With influences ranging from sculpture and architecture to painting, Cooper sees himself as part of a movement away from the factory art of AAA games toward experiences more focused on emotion and sensations, which he feels can help change the way games are viewed by the public at large.

"Games have a bad reputation because people who play games are often seen as reclusive and escapist and games are seen as adding very little value to people's lives," he added. "I also think many of [the major studios] are morally bankrupt and manipulative as they are trying to steal money and time from people."

With Road to Ruin, Cooper aimed to make an impressionist game. Cooper also wanted to craft an experience inspired by the likes of Jonathan Blow (Braid) and Jenova Chen (Journey, Cloud, and Flower), two indie game developers Cooper cited as having explored the form as a true artistic medium.
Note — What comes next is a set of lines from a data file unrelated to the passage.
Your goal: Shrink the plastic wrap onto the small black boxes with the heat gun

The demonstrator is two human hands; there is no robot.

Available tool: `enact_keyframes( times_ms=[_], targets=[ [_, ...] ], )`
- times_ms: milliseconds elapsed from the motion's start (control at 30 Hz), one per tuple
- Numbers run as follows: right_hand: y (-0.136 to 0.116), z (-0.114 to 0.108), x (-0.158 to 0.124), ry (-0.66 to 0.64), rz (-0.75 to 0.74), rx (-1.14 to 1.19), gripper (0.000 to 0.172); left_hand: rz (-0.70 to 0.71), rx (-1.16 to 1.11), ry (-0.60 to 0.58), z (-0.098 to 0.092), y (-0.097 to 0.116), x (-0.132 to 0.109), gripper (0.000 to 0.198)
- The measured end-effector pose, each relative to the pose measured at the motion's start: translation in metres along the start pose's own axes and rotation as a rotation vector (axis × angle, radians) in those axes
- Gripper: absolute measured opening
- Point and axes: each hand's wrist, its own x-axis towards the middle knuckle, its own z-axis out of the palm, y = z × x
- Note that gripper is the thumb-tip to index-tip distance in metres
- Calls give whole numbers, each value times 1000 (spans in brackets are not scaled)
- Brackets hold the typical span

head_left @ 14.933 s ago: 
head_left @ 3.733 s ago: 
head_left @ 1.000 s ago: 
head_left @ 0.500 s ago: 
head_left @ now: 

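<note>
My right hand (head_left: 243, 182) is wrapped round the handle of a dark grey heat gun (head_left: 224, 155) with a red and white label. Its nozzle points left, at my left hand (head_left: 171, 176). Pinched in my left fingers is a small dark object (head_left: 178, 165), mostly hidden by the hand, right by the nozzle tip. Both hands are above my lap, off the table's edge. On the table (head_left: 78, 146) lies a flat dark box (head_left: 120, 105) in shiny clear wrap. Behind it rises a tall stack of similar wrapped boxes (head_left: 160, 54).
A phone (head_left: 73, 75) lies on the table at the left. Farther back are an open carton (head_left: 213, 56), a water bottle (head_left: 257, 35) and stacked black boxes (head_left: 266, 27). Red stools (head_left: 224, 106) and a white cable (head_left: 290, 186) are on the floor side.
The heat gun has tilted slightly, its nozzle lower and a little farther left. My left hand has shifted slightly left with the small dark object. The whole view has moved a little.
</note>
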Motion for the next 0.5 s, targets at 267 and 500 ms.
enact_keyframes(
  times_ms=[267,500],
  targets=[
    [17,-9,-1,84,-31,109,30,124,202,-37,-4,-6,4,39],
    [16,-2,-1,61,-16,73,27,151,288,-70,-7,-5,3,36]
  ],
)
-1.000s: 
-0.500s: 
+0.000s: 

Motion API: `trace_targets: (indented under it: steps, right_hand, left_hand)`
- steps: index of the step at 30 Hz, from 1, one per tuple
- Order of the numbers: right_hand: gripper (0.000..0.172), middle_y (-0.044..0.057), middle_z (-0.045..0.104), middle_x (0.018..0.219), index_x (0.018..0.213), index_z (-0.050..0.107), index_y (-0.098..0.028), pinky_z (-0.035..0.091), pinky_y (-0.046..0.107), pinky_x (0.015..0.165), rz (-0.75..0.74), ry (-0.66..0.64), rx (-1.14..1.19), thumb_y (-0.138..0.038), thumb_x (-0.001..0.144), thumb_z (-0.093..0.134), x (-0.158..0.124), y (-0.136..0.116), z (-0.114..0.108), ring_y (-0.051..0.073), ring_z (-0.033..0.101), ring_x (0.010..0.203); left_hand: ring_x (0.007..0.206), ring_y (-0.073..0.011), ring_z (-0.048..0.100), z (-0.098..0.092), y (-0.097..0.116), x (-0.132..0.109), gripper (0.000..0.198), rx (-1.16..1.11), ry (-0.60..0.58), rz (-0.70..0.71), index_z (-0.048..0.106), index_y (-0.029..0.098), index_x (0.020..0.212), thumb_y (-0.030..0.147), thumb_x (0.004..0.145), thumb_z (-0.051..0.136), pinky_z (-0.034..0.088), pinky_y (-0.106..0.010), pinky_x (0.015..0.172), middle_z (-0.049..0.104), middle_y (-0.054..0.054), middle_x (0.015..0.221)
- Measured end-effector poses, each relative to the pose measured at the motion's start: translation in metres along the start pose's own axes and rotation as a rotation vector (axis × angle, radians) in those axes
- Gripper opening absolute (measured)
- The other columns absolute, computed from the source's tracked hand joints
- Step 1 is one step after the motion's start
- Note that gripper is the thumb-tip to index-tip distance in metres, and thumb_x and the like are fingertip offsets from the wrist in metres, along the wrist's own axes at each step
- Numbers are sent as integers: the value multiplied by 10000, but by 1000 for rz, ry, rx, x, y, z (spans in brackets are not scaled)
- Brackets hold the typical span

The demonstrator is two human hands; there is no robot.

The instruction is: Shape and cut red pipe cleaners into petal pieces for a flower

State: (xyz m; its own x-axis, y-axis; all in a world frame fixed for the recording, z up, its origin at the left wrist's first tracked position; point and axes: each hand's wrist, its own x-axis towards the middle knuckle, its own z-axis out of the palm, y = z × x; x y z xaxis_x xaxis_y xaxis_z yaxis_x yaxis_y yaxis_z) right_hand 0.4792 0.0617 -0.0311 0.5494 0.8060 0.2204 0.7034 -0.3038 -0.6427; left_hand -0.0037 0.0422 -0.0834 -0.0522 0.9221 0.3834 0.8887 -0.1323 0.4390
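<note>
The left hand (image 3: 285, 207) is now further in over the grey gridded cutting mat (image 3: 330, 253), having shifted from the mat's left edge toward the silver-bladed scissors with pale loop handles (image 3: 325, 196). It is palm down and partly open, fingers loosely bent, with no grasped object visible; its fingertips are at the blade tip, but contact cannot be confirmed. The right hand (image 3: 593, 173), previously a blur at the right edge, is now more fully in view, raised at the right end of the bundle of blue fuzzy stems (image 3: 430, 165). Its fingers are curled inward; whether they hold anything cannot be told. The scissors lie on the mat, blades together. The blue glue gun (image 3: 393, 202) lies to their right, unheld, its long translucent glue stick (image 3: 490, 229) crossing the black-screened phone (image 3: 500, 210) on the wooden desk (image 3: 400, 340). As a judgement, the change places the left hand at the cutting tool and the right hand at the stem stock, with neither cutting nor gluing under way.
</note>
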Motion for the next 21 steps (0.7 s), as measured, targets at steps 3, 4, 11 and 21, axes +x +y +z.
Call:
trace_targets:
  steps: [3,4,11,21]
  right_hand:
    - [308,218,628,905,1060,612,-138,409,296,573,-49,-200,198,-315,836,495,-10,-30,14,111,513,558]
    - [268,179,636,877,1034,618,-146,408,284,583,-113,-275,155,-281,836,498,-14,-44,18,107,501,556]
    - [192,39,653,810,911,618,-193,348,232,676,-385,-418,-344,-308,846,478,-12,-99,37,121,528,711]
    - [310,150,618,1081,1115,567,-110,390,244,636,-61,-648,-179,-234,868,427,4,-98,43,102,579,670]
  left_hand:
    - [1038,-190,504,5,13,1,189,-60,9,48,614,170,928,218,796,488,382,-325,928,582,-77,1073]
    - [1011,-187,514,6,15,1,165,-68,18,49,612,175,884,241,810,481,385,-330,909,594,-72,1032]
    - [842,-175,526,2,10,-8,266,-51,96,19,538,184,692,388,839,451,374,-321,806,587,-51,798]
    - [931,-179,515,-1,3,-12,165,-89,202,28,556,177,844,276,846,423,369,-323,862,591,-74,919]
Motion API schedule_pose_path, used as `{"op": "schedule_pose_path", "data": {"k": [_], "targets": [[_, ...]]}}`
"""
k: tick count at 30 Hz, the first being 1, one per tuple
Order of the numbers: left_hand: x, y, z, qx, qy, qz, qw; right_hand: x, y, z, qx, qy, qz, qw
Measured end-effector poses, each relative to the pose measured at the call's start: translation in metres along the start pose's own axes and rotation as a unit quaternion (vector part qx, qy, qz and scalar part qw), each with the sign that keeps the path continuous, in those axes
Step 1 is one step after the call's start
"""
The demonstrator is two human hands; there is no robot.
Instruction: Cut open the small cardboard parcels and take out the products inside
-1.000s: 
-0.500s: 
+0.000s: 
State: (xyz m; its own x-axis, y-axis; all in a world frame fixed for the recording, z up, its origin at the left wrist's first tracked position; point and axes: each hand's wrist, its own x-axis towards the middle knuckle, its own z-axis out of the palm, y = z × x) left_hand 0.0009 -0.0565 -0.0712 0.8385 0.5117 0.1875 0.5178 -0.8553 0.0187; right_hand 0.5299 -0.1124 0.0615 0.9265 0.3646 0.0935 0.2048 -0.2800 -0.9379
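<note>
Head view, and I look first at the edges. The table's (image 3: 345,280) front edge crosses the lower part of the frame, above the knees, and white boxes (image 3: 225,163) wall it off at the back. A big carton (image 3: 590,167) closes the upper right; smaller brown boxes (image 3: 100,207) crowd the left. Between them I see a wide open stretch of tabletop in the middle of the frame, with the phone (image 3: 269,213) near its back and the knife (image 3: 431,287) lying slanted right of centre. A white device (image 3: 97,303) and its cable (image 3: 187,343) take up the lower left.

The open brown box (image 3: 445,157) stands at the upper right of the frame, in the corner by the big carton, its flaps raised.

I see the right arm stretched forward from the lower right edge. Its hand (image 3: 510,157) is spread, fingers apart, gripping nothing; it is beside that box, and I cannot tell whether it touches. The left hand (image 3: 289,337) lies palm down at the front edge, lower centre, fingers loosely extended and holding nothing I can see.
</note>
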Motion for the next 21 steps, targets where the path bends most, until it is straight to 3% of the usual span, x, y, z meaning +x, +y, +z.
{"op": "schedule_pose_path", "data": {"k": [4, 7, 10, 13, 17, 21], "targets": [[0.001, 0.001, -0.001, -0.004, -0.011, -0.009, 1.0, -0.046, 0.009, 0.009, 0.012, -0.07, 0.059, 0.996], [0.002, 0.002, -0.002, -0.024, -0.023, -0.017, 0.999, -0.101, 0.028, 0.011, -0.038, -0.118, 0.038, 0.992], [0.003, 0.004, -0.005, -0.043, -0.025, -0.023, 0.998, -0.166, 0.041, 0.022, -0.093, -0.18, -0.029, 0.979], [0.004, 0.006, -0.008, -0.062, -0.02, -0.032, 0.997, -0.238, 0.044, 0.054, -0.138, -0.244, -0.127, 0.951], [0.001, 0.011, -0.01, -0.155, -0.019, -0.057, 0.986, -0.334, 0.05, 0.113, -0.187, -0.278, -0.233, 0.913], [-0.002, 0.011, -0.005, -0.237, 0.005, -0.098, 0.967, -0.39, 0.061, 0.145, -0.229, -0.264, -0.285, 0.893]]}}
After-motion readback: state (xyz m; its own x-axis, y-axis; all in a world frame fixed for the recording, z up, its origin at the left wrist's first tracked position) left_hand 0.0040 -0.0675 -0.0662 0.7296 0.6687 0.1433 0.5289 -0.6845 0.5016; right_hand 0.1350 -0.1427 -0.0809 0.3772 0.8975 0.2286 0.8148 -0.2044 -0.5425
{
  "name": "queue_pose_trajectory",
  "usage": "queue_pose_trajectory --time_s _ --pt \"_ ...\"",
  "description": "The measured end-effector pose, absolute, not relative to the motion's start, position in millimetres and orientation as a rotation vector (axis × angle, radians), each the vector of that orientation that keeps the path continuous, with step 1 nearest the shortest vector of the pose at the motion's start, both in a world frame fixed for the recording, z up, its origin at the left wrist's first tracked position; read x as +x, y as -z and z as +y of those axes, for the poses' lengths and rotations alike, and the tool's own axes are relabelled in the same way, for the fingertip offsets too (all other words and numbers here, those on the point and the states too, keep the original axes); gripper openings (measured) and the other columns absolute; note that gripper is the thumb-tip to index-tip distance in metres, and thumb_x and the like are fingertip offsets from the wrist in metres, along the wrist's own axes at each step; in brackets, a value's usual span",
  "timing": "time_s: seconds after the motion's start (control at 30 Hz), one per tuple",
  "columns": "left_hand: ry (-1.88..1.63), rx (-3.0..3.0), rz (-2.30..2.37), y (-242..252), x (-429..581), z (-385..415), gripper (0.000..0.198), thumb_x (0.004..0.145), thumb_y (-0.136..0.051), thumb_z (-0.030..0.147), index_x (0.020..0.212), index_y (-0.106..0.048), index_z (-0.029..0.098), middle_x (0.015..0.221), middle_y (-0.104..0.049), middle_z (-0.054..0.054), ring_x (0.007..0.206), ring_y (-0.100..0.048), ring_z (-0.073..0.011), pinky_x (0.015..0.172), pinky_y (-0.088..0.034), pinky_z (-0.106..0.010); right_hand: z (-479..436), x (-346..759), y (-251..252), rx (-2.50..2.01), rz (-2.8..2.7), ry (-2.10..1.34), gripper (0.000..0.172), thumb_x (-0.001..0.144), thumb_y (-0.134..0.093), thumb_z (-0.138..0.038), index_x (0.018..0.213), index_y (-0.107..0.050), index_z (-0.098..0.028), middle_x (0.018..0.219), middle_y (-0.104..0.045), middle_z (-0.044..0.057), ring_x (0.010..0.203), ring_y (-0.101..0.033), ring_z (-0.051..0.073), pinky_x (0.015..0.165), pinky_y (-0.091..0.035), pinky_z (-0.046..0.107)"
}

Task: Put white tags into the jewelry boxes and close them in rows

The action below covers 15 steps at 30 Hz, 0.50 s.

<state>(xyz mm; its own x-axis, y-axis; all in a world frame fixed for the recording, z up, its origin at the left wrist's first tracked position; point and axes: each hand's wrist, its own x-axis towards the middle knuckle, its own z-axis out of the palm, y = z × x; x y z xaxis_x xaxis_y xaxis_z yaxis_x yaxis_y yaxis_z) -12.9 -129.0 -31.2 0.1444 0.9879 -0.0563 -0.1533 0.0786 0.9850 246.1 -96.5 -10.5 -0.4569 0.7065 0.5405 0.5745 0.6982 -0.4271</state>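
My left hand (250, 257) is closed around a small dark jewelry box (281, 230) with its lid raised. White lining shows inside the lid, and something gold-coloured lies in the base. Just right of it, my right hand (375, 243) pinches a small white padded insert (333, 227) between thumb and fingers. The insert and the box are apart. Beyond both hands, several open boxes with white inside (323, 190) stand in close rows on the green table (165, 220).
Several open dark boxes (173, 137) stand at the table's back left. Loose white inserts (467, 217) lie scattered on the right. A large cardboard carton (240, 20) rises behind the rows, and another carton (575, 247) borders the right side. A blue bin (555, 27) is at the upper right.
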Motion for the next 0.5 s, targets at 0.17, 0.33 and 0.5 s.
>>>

These influences, along with the "Elder Technology" theme, gave Cooper the perfect context in which to explore his own artistic gaming vision. For him, the theme produced a "fuzzy felling or some vague images of industrial shapes and sounds."

Like the indie video game Error City Tourist, which I recently profiled, Cooper built Road to Ruin on Unity 3D, a cross-platform game creation system currently revolutionizing indie game development. Cooper considers Unity 3D a powerful tool that empowers designers to create dynamic game environments in a very short period of time. The platform allowed Cooper to pull off Road to Ruin's uniquely post-industrial atmosphere. Aiming for simplicity, Cooper only wrote a tiny amount of new code, while the other tools he used were freely available.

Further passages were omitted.